- [Task to carry out]: In the material below, the required lines run from the one containing "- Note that" through the one containing "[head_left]". Copy those lines exactly, ends included, and nothing else.

━━━━━━

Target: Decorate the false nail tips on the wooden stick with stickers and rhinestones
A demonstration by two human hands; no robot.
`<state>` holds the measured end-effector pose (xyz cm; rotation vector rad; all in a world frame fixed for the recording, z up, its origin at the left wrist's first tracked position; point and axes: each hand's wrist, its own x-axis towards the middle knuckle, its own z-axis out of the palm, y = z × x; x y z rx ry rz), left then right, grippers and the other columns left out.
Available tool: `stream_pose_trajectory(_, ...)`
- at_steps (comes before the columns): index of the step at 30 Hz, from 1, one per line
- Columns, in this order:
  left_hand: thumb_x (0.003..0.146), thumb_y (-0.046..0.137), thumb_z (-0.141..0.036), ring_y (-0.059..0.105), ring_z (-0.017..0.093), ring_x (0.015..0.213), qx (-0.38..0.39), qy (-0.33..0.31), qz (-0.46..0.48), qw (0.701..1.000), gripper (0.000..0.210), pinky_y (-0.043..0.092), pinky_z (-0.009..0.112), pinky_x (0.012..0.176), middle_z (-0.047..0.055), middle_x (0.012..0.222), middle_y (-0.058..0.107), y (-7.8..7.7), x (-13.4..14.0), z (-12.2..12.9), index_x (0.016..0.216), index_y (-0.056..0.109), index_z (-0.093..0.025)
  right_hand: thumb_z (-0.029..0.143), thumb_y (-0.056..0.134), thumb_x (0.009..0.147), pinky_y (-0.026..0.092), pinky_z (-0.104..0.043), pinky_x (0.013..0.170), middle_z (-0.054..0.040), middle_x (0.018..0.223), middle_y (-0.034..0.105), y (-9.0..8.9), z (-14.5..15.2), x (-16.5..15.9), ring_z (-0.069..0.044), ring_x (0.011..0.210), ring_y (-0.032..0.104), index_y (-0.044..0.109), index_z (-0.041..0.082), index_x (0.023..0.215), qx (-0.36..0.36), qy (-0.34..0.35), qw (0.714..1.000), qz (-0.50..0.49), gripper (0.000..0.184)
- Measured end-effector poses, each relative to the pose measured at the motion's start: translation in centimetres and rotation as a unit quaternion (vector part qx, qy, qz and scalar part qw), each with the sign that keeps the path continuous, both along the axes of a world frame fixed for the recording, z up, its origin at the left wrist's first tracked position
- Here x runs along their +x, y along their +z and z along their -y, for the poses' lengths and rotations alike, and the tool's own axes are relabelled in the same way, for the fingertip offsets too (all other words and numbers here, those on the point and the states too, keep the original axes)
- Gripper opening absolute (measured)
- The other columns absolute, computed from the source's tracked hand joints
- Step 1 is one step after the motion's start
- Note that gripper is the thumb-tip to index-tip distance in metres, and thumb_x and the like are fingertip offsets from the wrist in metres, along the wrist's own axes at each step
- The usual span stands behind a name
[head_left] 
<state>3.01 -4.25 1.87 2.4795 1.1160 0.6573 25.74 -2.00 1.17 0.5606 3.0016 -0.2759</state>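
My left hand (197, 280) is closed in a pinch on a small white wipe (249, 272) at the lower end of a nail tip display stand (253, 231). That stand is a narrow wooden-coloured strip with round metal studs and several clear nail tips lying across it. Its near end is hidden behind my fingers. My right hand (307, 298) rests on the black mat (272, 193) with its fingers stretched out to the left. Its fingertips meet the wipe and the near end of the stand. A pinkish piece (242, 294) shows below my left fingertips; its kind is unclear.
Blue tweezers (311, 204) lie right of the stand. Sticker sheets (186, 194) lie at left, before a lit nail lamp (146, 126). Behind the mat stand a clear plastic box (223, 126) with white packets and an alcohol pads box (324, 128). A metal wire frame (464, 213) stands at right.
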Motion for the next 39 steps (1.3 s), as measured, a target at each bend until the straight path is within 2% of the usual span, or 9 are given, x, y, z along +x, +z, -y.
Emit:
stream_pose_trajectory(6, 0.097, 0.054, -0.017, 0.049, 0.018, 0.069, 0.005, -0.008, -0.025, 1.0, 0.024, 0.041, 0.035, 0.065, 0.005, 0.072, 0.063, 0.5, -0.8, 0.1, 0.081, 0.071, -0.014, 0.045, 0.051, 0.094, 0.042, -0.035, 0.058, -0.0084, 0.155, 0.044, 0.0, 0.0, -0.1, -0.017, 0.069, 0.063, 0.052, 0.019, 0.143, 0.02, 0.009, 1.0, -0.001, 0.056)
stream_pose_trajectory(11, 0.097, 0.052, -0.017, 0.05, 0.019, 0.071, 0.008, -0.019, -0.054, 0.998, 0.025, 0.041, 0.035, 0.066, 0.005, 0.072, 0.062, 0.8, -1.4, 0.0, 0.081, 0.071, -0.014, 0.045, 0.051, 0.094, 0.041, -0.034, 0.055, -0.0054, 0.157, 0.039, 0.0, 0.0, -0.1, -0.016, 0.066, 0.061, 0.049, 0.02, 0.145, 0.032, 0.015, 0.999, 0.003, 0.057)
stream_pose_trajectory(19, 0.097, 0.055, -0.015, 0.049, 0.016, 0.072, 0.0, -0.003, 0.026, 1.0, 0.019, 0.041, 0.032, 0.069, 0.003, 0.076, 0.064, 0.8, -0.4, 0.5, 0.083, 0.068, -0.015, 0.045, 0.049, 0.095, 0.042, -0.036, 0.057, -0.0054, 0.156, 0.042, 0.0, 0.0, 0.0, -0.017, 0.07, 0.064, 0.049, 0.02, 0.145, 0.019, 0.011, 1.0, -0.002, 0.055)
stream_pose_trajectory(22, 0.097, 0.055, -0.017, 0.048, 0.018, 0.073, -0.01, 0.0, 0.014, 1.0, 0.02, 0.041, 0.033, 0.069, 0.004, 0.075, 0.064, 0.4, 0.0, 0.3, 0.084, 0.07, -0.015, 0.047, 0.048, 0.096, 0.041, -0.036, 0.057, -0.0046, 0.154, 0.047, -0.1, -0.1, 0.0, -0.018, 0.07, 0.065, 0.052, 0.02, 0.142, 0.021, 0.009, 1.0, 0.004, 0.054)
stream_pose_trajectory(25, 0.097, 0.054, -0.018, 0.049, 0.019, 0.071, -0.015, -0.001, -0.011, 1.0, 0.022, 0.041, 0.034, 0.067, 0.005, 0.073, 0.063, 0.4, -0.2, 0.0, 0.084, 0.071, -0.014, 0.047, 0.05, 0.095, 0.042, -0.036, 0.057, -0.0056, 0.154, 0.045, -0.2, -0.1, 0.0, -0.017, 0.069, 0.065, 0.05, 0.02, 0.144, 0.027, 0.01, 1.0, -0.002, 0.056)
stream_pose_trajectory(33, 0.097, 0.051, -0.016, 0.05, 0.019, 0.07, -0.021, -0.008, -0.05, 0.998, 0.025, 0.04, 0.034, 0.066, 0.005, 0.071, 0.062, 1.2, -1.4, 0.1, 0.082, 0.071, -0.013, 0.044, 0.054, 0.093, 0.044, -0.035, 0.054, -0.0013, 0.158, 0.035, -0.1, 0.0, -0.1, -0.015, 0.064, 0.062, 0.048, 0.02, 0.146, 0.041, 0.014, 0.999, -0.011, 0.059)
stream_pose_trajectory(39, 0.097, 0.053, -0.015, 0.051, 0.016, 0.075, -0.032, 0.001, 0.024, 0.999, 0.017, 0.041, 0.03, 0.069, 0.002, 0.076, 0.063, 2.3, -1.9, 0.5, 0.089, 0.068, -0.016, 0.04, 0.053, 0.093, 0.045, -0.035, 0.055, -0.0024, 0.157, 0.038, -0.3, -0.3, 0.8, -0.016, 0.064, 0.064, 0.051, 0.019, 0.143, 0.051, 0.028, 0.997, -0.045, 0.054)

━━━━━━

- [Task response]:
- Note that gripper is the thumb-tip to index-tip distance in metres, and thumb_x and the like are fingertip offsets from the wrist in metres, along the wrist's own axes at each step
- The usual span stands behind a name
[head_left] 

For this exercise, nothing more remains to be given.